The failure of a Democrat resolution in the Senate to restrain Trump’s war powers, which would have required Congress to debate and vote before the US could strike Iran again, has maintained the threat of further US bombings. But Trump has a carrot as well as a stick, in the form of sanctions relief, which Witkoff can offer as a reward for Tehran signing up to a new long-term deal to replace the 2015 Joint Comprehensive Plan of Action (JCPOA), which Trump withdrew from in 2018.

Moreover, the Trump administration is attempting to increase the isolation of Iran by signing up more Arab states to the Abraham Accords, the normalisation agreements Trump brokered in his first term for Israel, the United Arab Emirates, Bahrain and Morocco, with Syria entering talks on joining. Trump honoured his pledge made on his visit to the Gulf in May to ease sanctions on Damascus in an executive order on Monday.

Trump hopes to keep pressure on Iran to follow through and sign a written agreement to abandon or limit enrichment by concluding a new ceasefire between Israel and Hamas in the coming days. The White House confirmed that Binyamin Netanyahu, the Israeli prime minister, was due to make his third Oval Office visit of Trump’s second term on July 7.

“At the end of the day, President Trump is always eager to have a deal,” said Jonathan Panikoff, director of the Scowcroft Middle East Security Initiative at the Atlantic Council, and former deputy national intelligence officer for the Near East at the National Intelligence Council.

“The challenge is going to be, it is hard to imagine the US moving off of its ‘no enrichment’ line. So that means Iran would have to make a decision that it’s going to change a long-held policy, that it must be able to have a right to self-enrich.”

It may be possible to return to the idea of an international consortium overseeing an Iranian civil nuclear program, either inside or out of the country itself, he said. But without Iranian agreement “there has to be an expectation that Israel is going to strike again”.

Trump appears highly sensitive to any suggestion that the deal he ends up with will simply be a new version of the JCPOA deal negotiated by President Obama.

He attacked Chris Coons, a Democratic senator, for repeating media speculation that Trump is considering something similar to Obama’s deal backed up with lucrative sanctions relief.

“Tell phony Democrat senator Chris Coons that I am not offering Iran ANYTHING, unlike Obama, who paid them billions under the stupid ‘road to a nuclear weapon’ JCPOA (which would now be expired!),” Trump wrote in a Truth Social post on Monday. “Nor am I even talking to them since we totally OBLITERATED their nuclear facilities.”

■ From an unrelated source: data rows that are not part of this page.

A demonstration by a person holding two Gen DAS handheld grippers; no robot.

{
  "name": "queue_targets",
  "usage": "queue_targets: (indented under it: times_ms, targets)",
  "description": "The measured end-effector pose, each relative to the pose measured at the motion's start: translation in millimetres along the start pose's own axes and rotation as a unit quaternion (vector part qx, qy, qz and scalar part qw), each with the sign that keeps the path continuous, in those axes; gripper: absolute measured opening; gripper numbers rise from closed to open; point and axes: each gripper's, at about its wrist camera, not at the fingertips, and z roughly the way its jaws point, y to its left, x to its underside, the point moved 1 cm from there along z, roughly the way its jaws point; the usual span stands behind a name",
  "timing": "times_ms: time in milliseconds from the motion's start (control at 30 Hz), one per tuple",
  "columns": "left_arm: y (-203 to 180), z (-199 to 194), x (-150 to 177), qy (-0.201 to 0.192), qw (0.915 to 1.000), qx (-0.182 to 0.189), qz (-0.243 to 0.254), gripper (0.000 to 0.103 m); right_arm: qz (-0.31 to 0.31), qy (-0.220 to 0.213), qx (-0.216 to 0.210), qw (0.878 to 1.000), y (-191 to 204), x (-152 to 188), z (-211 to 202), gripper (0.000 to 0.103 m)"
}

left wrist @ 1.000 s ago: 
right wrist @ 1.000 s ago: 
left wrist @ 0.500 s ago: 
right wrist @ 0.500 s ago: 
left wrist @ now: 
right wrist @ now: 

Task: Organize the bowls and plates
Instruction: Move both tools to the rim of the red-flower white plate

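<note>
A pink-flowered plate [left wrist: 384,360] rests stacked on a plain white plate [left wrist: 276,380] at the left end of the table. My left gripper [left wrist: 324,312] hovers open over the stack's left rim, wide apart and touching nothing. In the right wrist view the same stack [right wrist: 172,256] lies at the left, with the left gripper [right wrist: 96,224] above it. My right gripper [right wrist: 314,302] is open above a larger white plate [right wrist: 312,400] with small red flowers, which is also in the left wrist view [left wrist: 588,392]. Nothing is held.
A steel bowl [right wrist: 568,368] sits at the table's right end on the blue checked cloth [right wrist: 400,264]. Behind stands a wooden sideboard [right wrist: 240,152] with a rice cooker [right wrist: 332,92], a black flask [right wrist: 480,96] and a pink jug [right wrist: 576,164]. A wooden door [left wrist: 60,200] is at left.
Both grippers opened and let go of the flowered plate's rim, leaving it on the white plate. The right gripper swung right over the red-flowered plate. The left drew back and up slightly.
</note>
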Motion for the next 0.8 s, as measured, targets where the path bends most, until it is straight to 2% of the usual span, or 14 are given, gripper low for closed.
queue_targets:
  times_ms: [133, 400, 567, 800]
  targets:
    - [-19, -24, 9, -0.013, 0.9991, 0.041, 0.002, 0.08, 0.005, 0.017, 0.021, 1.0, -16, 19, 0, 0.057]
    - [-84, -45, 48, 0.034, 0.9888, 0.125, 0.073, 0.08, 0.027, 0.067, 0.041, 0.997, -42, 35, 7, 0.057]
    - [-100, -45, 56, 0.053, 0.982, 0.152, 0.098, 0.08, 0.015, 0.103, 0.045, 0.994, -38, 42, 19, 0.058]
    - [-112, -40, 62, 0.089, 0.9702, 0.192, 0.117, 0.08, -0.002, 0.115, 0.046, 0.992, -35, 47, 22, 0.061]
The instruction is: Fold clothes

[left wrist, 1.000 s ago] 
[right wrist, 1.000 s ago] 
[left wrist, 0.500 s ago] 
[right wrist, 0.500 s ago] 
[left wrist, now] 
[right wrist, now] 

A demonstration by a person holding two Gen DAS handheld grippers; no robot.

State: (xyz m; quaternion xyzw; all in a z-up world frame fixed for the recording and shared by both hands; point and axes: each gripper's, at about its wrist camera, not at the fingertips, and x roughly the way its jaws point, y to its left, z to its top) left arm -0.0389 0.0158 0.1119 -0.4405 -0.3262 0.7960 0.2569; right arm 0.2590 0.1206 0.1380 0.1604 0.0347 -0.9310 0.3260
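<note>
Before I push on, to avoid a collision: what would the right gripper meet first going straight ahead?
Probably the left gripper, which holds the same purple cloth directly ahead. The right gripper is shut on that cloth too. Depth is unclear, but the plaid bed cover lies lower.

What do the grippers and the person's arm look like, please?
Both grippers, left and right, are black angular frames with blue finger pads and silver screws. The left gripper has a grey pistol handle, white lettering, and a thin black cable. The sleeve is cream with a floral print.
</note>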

Asked about Trump’s stonewalling, after Iran rejected his suggestion that it could sign an agreement as soon as this week, Karoline Leavitt, his spokeswoman, made clear that Witkoff was free to carry on his negotiations. “Our special envoy, Steve Witkoff, has been in communication both directly and indirectly with the Iranians,” she said on Monday. “That communication continues. The president himself has not talked to Iran, which he pointed out in his true statement.”

Witkoff spoke with Egyptian officials on Monday as part of his indirect negotiations, following an olive branch from the Iranian deputy foreign minister Majid Takht-Ravanchi.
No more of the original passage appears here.